Court dressca. 1750. British 
Arched Harp (shoulder harp)ca. 1390–1295 B.C. Jar with Dragon ca. early 15th century. Chinese |  Bowl Emulating Chinese Stoneware9th century. Iraq |  Shield for the Field or Tournament (Targe)ca. 1450. German |
| Amazon Rekognition | Google Cloud Vision | IBM Watson |
| birthday cake | soccer ball | jigsaw puzzle |
 Congressional Presentation Sword and Scabbard of Major General John E. Wool 1854–55. American |  Antelope Head. 525–404 B.C. Egypt |  [The Salon of Baron Gros] ca.1850–57. French |
| Amazon Rekognition | Google Cloud Vision | IBM Watson |
| paddle | dinosaur | movie projector |
Figure 14: Table of label errors across the three systems
Conclusion
The application of computer vision technologies to The Met’s collection highlights shows a clear opportunity to generate multiple tags in an automated way that can help to describe an object and what is depicted on a visual artwork.

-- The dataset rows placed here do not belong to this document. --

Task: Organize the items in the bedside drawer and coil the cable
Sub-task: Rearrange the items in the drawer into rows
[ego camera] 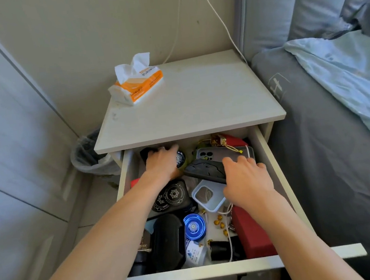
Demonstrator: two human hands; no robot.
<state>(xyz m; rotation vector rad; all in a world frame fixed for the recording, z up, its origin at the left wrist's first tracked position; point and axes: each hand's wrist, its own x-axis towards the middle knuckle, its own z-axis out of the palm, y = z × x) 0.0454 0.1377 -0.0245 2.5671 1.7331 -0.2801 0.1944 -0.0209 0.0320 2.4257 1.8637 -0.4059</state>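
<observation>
The drawer (271,154) is seen pulled fully out of the bedside table (189,98), its front panel nearest the camera. At that near end a black case (167,243), a blue round tin (194,227) and a red box (252,235) are noted, crowded together. The white cable (228,210) is traced from the near end, beside the red box, upward past the clear phone case (204,195); its long axis runs roughly near-to-far along the right half of the drawer, and part of it is hidden under the right hand (244,179).

Mid-drawer, the right hand is laid on a dark ridged case (205,169), fingers bent over its right end (whether it is actually gripped or only touched cannot be told). The cable lies directly beneath and just nearer than this hand, so the right hand is judged the closer one for the coiling step.

Further back, the left hand (161,162) is reaching under the table top, fingers curled over a black item (146,153) at the back left; a hold looks likely. A grey phone case (224,154) and gold trinkets (217,140) are recorded at the far right.

Sorting is judged barely begun; the cable is not yet coiled. A tissue pack (136,83) sits on the table top.
</observation>
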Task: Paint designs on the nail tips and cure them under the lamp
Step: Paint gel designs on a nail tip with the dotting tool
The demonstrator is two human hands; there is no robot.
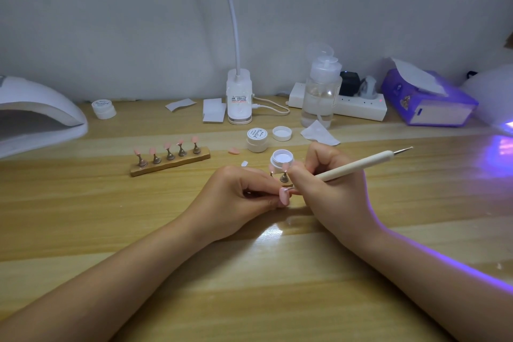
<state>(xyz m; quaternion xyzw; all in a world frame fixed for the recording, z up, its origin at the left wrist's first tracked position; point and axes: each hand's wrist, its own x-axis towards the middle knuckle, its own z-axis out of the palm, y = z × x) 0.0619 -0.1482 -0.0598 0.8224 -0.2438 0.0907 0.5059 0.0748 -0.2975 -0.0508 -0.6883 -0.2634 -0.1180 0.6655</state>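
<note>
**Dotting pen meets pink nail tip at mid-surface**

Forearms come in low over the wooden surface (111, 208), and both hands meet in the middle. Left hand (238, 197) has its fingers (273, 198) curled in, pinching a pink nail tip (284, 197) on its little stand. Right hand (330, 191) grips a white dotting pen (358, 165), fingers wrapped tight around the shaft, its metal end pointing up and away to the right. The working end is hidden at the nail tip, right between the two hands. Just behind them sits an open gel pot (281, 159). Further left, a wooden holder (170, 164) carries five pink tips upright. A white curing lamp (39, 114) sits at the far left edge.
</note>
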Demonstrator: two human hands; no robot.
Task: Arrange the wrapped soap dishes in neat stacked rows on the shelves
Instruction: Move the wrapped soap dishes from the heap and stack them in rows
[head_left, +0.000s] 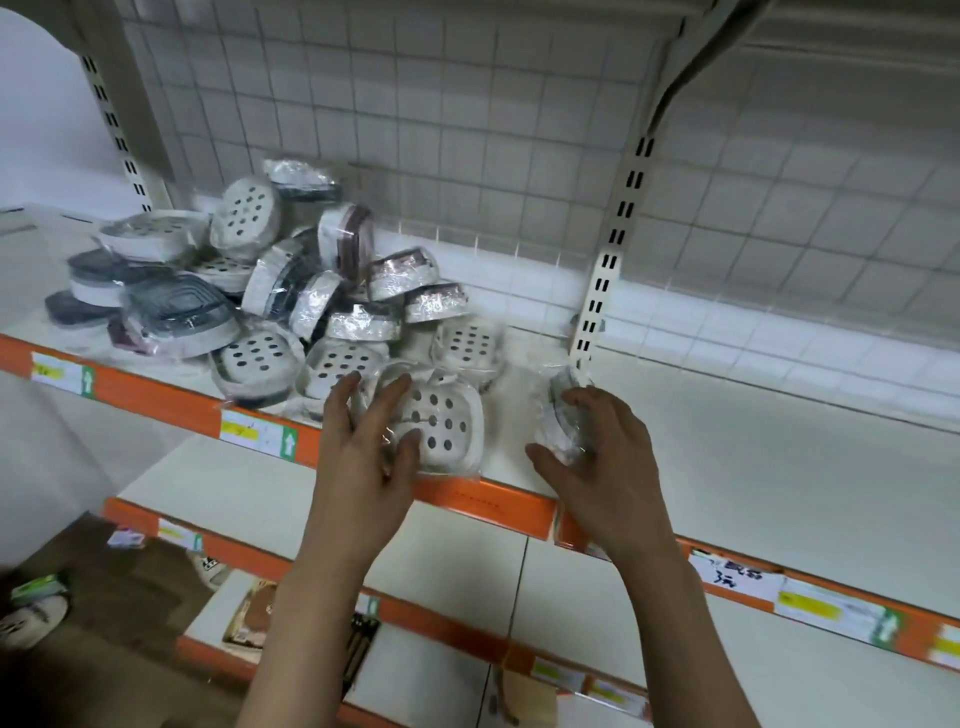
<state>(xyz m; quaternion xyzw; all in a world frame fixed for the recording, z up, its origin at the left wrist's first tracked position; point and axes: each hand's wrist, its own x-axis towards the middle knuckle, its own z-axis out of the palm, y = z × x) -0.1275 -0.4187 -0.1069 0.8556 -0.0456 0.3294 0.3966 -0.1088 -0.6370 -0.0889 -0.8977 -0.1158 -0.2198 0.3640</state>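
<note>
Left hand (363, 441) gripping white perforated plastic-wrapped soap dish (441, 421); right hand (597, 441) clasping dark-rimmed wrapped dish (558, 405), on white orange-edged shelf (727, 467).

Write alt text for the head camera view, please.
Two bare hands reach onto a white shelf: the left hand holds a wrapped soap dish lying flat, the right hand grips another on edge. A jumbled pile of dishes lies behind, to the left.

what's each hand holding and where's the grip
Left hand grips a white soap dish by its left edge; right hand grips a dark-rimmed wrapped dish from its right side.
</note>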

The results of this study point to clear differences in the three systems related to the volume of tags produced and the diversity of the taxonomies. The study also raises significant challenges in terms of the accuracy of results, which need to be thoroughly considered. All three systems have different characteristics and strengths as also supported in previous studies (Cox and Heinz 2017), and the combination of the usage of these systems could serve to validate the data in the quality assurance process, or used in combination with other manual procedures such as crowdsourcing. Other computer vision systems could be added to this work such as Imagga, Microsoft Azure or Clarifai. Each system has differing appeals when trying to categorize tag labels into an organization or potential taxonomy. In this case, the best approach will be reliant on the use case. Some collections like the Harvard Art Museums have instituted using many different computer vision systems in tandem with one another to give a more holistic view of tag options for objects. If resources do not provide the option of deploying such an operation, an organization could run a similar study as the one implemented here on a small subset of objects at zero to minimal cost. This would lend sufficient data to strategize and compare which system is working best for their needs.
In conclusion, museums would need to define a strategy and selection criteria to choose which is the computer vision system that better serves their needs. Certain types of collections should consider not only machine model performance but also the state of their collections and how they relate to the type of labels generated (types of objects ie. natural history vs fine art vs. science museums). Further research work could classify the tags into specific controlled vocabularies used in museum visual documentation to get insights into the type of tags each system generates. Another potential step to validate the tags could be gathering feedback from potential users of these taxonomies on museum online collections. Ensuring the tags generated are meaningful and comprehensive is a fundamental step in making the collections more accessible and improving the user experience.
References
MetObjects.csv found publicly at https://github.com/metmuseum/openaccess/blob/master/MetObjects.csv
Cox, Jack, and Chris Heinz. 2017. “Searching for Value Amid Hype,” 26.